Purification and characterization of an oat fructan exohydrolase that preferentially hydrolyzes beta-2,6-fructans

Oat (Avena sativa cv Fulghum) fructan hydrolase was purified by ammonium sulfate precipitation and anion-exchange, hydrophobic interaction, and size-exclusion chromatography. The enzyme was purified to homogeneity as determined by the presence of a single band (43 kD) on a silver-stained sodium dodecyl sulfate-polyacrylamide gel. A mixture of beta-2,6-linked fructan (neokestin) isolated from oat was used as the substrate to purify fructan hydrolase. Neokestin and small degree of polymerization fructan isomers were used to characterize the substrate specificity of the purified enzyme. The purified fructan hydrolase catalyzed hydrolysis of the terminal beta-2,6 linkage of 6(G),6-kestotetraose 3.5 times more rapidly than it hydrolyzed the terminal beta-2,6 linkage of 6(G)-kestotriose and approximately 10 times faster than it hydrolyzed the terminal beta-2,1 linkage of chicory inulin.
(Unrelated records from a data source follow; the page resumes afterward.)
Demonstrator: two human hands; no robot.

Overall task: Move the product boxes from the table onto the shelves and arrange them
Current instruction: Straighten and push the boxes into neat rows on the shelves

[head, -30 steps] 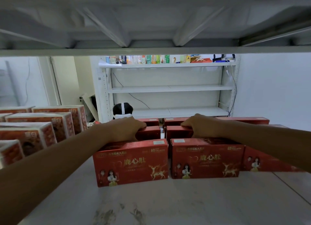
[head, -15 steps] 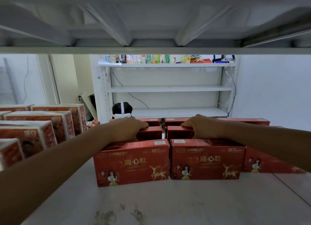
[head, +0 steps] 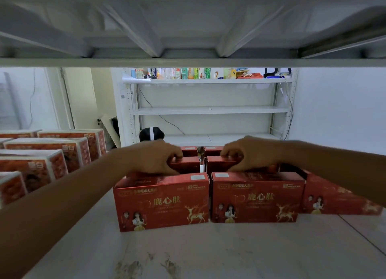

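The left second-row box (head: pixel 188 165) and right second-row box (head: pixel 217 164) stand side by side on the shelf (head: pixel 188 255), long axes running 9 to 3 o'clock, with the front-row boxes (head: pixel 161 202) at their 6. The left hand (head: pixel 155 158) and right hand (head: pixel 249 153) each grip the box on their own side, fingers curled over its top edge

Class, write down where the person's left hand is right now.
In the head view, the left hand is left of centre, gripping a second-row red box behind the front left red box.
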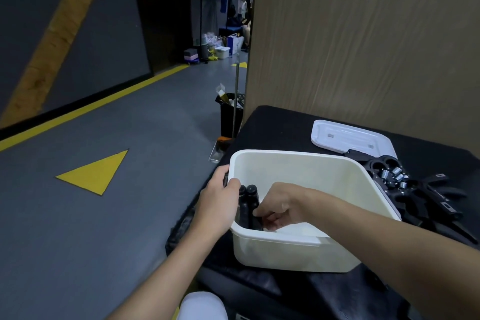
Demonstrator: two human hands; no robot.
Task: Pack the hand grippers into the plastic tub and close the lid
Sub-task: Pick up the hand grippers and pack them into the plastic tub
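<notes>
A white plastic tub (306, 163) stands open on a black-covered table. My left hand (218, 202) grips the tub's left rim, thumb inside. Reaching down into the tub, my right hand (278, 206) has its fingers curled on a black hand gripper (248, 202) that stands against the left wall, handles up. Several more black hand grippers (420, 189) with silver springs lie in a pile to the right of the tub. The white lid (348, 135) lies flat behind the tub, near the wall.
The black-covered table (280, 125) ends at the left, just beside the tub. A brown panel wall (363, 47) rises behind it. A black bin (230, 114) stands on the grey floor at the table's far corner. My white-clad knee (202, 305) shows below.
</notes>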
Sucrose and 1-kestose were not substrates. The K-m for neokestin (beta-2,6-linked fructans with a degree of polymerization of 7-14) hydrolysis was 2.8% (w/v), and the V-max was 0.041 mu mol min(-1) mL(-1). The K-m for hydrolysis of 6(G),6-kestotetraose was 5.6% (w/v), and the V-max was 0.138 mu mol min(-1) mL(-1). Catalysis was exolytic acid by multiple chain attack. Hydrolysis of neokestin was maximal at pH 4.5 to 5.0.